→ PROMPT: Once the pictures are set aside, repeat all of the data below exactly.

→ MATERIAL PROVIDED:
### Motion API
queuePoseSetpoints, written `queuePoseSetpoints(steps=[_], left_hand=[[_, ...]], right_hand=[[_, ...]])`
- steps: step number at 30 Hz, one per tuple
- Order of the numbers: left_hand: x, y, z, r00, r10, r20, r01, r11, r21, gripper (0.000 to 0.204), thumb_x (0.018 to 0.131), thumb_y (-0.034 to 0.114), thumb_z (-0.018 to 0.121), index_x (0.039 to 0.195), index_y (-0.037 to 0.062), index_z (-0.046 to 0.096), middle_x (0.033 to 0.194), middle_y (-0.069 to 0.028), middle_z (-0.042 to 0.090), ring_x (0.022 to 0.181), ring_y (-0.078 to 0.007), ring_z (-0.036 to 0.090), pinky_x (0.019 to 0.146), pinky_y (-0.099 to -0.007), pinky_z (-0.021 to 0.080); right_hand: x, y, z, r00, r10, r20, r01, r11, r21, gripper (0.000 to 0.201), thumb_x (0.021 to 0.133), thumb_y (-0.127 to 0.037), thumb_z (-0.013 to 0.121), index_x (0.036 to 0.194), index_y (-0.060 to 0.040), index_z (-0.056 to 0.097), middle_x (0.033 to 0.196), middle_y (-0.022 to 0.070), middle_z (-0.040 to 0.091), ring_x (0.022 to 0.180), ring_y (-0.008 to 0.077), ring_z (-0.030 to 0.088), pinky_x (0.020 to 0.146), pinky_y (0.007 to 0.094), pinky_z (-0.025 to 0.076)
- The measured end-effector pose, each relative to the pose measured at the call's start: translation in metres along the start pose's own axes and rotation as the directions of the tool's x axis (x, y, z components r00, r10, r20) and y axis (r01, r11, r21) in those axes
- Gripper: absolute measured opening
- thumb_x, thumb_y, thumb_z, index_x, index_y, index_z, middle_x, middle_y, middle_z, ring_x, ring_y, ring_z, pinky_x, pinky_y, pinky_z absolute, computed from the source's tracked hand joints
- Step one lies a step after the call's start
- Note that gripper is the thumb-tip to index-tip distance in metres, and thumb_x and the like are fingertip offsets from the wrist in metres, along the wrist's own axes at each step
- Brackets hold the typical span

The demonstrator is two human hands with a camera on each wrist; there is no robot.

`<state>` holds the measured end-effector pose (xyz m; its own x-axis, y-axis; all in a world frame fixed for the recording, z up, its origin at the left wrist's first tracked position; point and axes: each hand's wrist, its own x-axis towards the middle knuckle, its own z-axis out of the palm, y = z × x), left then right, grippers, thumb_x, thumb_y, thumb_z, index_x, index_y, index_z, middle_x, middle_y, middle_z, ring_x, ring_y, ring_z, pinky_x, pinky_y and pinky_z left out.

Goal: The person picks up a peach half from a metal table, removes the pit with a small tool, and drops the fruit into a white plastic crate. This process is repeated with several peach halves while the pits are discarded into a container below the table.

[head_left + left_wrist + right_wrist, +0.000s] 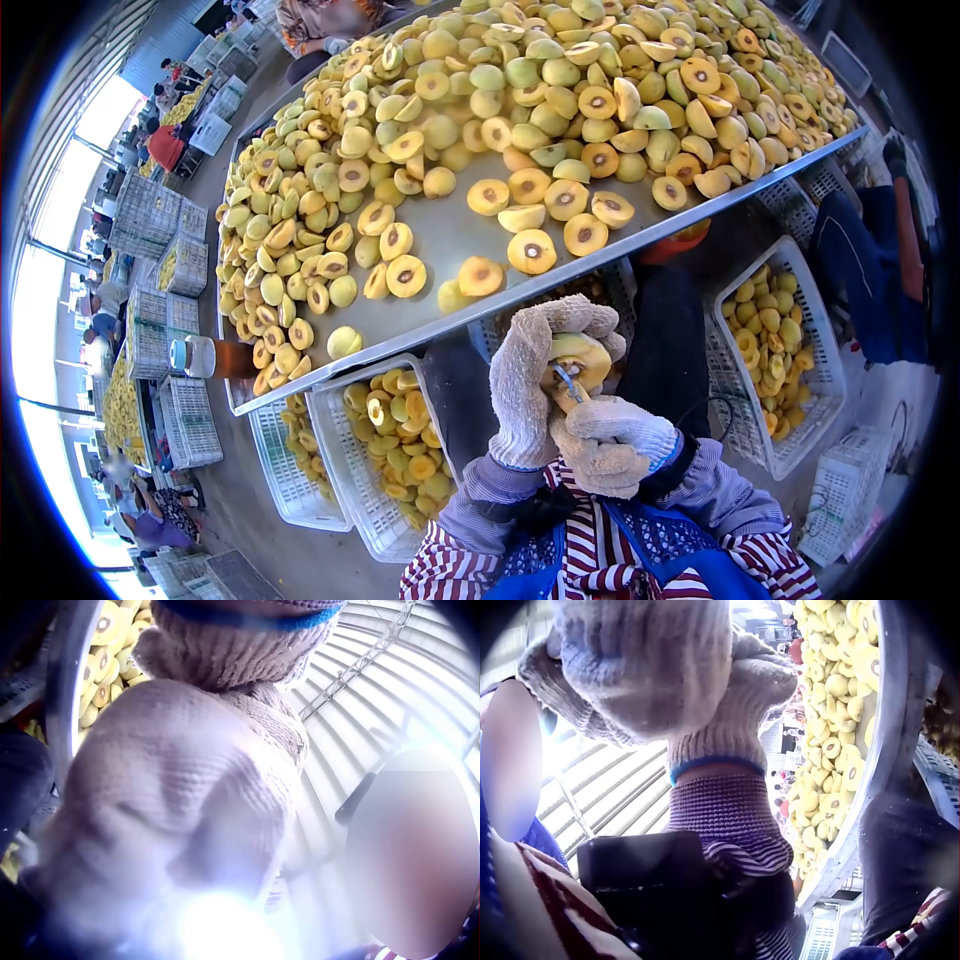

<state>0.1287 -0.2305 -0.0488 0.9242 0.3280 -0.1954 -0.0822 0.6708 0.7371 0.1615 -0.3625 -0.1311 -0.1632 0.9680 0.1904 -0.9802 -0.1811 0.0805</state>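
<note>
My left hand (pixel 525 385), in a pale knit glove, grips a yellow peach half (pixel 592 352) with its cut face turned toward me. In my gloved right hand (pixel 612 447) is a small pitting tool (pixel 568 382), its thin metal end against the middle of the cut face. Both hands are close together over my lap, just in front of the metal table (pixel 400 330). The left wrist view shows mainly the back of the left glove (pixel 172 765). In the right wrist view the right glove (pixel 645 667) hides the peach half and tool.
Halved peaches (pixel 600 160) are heaped across the table, several lying cut side up near its raised front edge. Crates of peach halves stand below, one at the left (pixel 335 470) and one at the right (pixel 780 440). A lidded jar (pixel 200 356) is beside the table's left corner.
</note>
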Motion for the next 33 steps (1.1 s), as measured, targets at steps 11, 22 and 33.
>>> queuePoseSetpoints(steps=[11,22,33], left_hand=[[-0.004,0.016,-0.017,0.97,-0.164,-0.18,0.111,0.956,-0.271,0.048,0.101,0.05,0.051,0.117,0.0062,0.059,0.109,-0.0181,0.067,0.089,-0.029,0.07,0.072,-0.0361,0.06],[-0.02,0.04,-0.152,0.763,0.473,-0.441,-0.072,0.74,0.669,0.04,0.102,0.039,0.051,0.113,0.0028,0.064,0.104,-0.0149,0.068,0.088,-0.0235,0.068,0.069,-0.0339,0.058],[0.018,0.034,-0.074,0.794,0.189,0.578,-0.6,0.082,0.796,0.04,0.075,0.016,0.079,0.112,0.0075,0.066,0.115,-0.0141,0.066,0.112,-0.0331,0.062,0.105,-0.0446,0.045]], right_hand=[[0.028,-0.001,0.038,0.85,-0.232,-0.473,-0.118,0.792,-0.599,0.032,0.098,-0.029,0.056,0.081,-0.0024,0.057,0.051,0.0026,0.05,0.037,0.0135,0.046,0.036,0.0293,0.04],[0.019,-0.028,0.041,0.755,-0.312,-0.577,-0.212,0.717,-0.664,0.025,0.094,-0.028,0.065,0.088,-0.0044,0.06,0.059,-0.0015,0.052,0.045,0.005,0.046,0.04,0.0194,0.035],[0.039,-0.031,0.041,0.672,-0.361,-0.646,-0.502,0.419,-0.756,0.028,0.096,-0.028,0.062,0.111,-0.0055,0.057,0.072,0.0044,0.064,0.059,0.0148,0.061,0.055,0.0282,0.05]])
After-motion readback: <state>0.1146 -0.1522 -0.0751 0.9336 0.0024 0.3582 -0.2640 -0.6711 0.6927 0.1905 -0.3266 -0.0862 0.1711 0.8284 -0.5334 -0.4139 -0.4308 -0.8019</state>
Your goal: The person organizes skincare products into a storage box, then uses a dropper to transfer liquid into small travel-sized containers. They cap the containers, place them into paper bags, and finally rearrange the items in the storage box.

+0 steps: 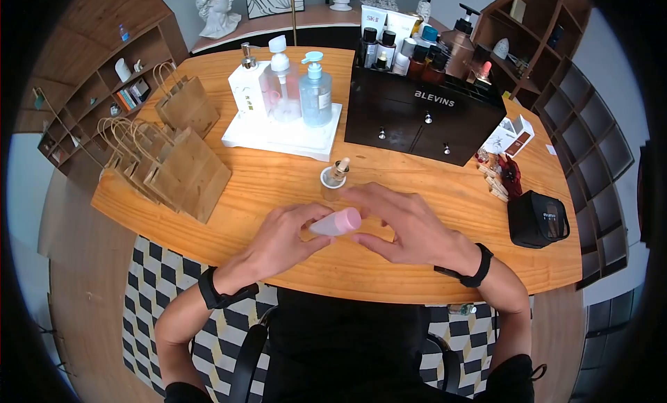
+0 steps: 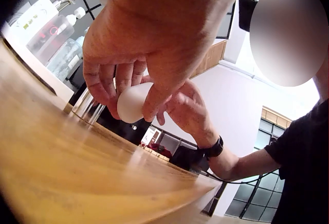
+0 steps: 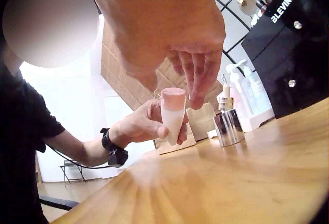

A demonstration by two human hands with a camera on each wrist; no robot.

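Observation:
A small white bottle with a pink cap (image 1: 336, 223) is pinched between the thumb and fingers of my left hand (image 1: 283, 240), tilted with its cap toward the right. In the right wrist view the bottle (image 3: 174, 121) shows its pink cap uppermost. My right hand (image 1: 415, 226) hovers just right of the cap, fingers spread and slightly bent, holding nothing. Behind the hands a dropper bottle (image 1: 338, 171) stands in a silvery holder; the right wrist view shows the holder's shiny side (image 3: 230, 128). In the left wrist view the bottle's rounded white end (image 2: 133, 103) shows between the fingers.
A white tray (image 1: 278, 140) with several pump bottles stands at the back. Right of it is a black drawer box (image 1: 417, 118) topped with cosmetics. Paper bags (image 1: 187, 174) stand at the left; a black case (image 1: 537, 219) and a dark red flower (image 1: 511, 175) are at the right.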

→ ANSWER BOX:
### Motion API
queuePoseSetpoints, written `queuePoseSetpoints(steps=[_], left_hand=[[_, ...]], right_hand=[[_, ...]])`
- steps: step number at 30 Hz, one per tuple
- Order of the numbers: left_hand: x, y, z, r00, r10, r20, r01, r11, r21, gripper (0.000 to 0.204), thumb_x (0.018 to 0.131), thumb_y (-0.034 to 0.114), thumb_z (-0.018 to 0.121), index_x (0.039 to 0.195), index_y (-0.037 to 0.062), index_z (-0.046 to 0.096), middle_x (0.033 to 0.194), middle_y (-0.069 to 0.028), middle_z (-0.042 to 0.090), ring_x (0.022 to 0.181), ring_y (-0.078 to 0.007), ring_z (-0.036 to 0.090), pinky_x (0.019 to 0.146), pinky_y (-0.099 to -0.007), pinky_z (-0.021 to 0.080); right_hand: x, y, z, r00, r10, r20, r01, r11, r21, gripper (0.000 to 0.201), thumb_x (0.021 to 0.133), thumb_y (-0.127 to 0.037), thumb_z (-0.013 to 0.121), index_x (0.036 to 0.194), index_y (-0.060 to 0.040), index_z (-0.056 to 0.097), middle_x (0.033 to 0.196), middle_y (-0.022 to 0.070), middle_z (-0.040 to 0.091), ring_x (0.022 to 0.180), ring_y (-0.008 to 0.077), ring_z (-0.030 to 0.088), pinky_x (0.020 to 0.146), pinky_y (0.007 to 0.094), pinky_z (-0.025 to 0.076)
- The measured end-effector pose, each relative to the pose measured at the call's start: translation in metres along the start pose's own axes and rotation as the directions of the tool's x axis (x, y, z components r00, r10, r20) and y axis (r01, r11, r21) in those axes
- Gripper: absolute measured opening
- thumb_x, thumb_y, thumb_z, index_x, index_y, index_z, middle_x, middle_y, middle_z, ring_x, ring_y, ring_z, pinky_x, pinky_y, pinky_z absolute, computed from the source's tracked hand joints
- Step one lies a step after the call's start
- Note that gripper is the thumb-tip to index-tip distance in metres, and thumb_x and the like are fingertip offsets from the wrist in metres, along the wrist's own axes at each step
- Brackets hold the typical span

The demonstrator is two human hands with a camera on each wrist; there is no robot.

`<state>` holds the measured end-effector pose (xyz m; its own x-axis, y-axis; all in a world frame fixed for the recording, z up, its origin at the left wrist's first tracked position; point and axes: each hand's wrist, its own x-axis towards the middle knuckle, its own z-axis out of the palm, y = z × x), left then right, grippers, thumb_x, thumb_y, thumb_z, index_x, index_y, index_z, middle_x, middle_y, middle_z, ring_x, ring_y, ring_z, pinky_x, pinky_y and pinky_z left out.

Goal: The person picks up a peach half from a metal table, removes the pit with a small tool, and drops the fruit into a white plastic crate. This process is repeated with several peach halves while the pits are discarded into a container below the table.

[head_left + left_wrist + right_wrist, +0.000s] 

<state>0.1287 -0.2305 -0.0488 0.9242 0.3280 -0.1954 -0.0822 0.6708 0.7371 0.1615 -0.3625 -0.1311 -0.1632 0.9680 0.1904 -0.9802 -0.1811 0.0805</state>
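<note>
My left hand (pixel 525 385), in a pale knit glove, grips a yellow peach half (pixel 592 352) with its cut face turned toward me. In my gloved right hand (pixel 612 447) is a small pitting tool (pixel 568 382), its thin metal end against the middle of the cut face. Both hands are close together over my lap, just in front of the metal table (pixel 400 330). The left wrist view shows mainly the back of the left glove (pixel 172 765). In the right wrist view the right glove (pixel 645 667) hides the peach half and tool.
Halved peaches (pixel 600 160) are heaped across the table, several lying cut side up near its raised front edge. Crates of peach halves stand below, one at the left (pixel 335 470) and one at the right (pixel 780 440). A lidded jar (pixel 200 356) is beside the table's left corner.
</note>
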Motion for the next 33 steps (1.1 s), as measured, targets at steps 11, 22 and 33.
>>> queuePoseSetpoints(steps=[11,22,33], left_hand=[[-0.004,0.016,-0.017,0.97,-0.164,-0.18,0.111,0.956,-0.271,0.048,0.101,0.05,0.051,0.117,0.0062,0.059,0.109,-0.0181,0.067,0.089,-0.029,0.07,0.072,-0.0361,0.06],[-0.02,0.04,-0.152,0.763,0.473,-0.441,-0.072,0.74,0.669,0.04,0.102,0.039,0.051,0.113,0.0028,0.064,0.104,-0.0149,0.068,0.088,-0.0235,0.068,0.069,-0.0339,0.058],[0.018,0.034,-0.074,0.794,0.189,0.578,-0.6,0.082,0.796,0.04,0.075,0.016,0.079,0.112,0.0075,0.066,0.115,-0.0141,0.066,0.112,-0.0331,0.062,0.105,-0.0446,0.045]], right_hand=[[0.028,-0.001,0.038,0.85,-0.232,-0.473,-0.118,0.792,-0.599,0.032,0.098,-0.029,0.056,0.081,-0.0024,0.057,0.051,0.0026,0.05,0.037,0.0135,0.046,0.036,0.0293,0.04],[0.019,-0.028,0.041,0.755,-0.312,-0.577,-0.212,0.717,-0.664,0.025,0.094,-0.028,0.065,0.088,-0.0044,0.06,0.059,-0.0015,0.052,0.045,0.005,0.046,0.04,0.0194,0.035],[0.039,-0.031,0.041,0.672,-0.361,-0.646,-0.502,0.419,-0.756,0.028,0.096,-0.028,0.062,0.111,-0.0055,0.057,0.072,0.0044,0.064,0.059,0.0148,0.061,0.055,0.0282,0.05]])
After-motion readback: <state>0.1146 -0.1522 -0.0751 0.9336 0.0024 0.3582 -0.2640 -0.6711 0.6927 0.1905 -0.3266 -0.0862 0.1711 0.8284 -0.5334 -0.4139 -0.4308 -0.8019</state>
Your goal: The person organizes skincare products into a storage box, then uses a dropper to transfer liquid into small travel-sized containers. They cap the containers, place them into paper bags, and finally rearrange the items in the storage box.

+0 steps: 
+0 steps: 
+0 steps: 

A demonstration by two human hands with a camera on each wrist; no robot.

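Observation:
A small white bottle with a pink cap (image 1: 336, 223) is pinched between the thumb and fingers of my left hand (image 1: 283, 240), tilted with its cap toward the right. In the right wrist view the bottle (image 3: 174, 121) shows its pink cap uppermost. My right hand (image 1: 415, 226) hovers just right of the cap, fingers spread and slightly bent, holding nothing. Behind the hands a dropper bottle (image 1: 338, 171) stands in a silvery holder; the right wrist view shows the holder's shiny side (image 3: 230, 128). In the left wrist view the bottle's rounded white end (image 2: 133, 103) shows between the fingers.
A white tray (image 1: 278, 140) with several pump bottles stands at the back. Right of it is a black drawer box (image 1: 417, 118) topped with cosmetics. Paper bags (image 1: 187, 174) stand at the left; a black case (image 1: 537, 219) and a dark red flower (image 1: 511, 175) are at the right.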

With that, the exercise is complete.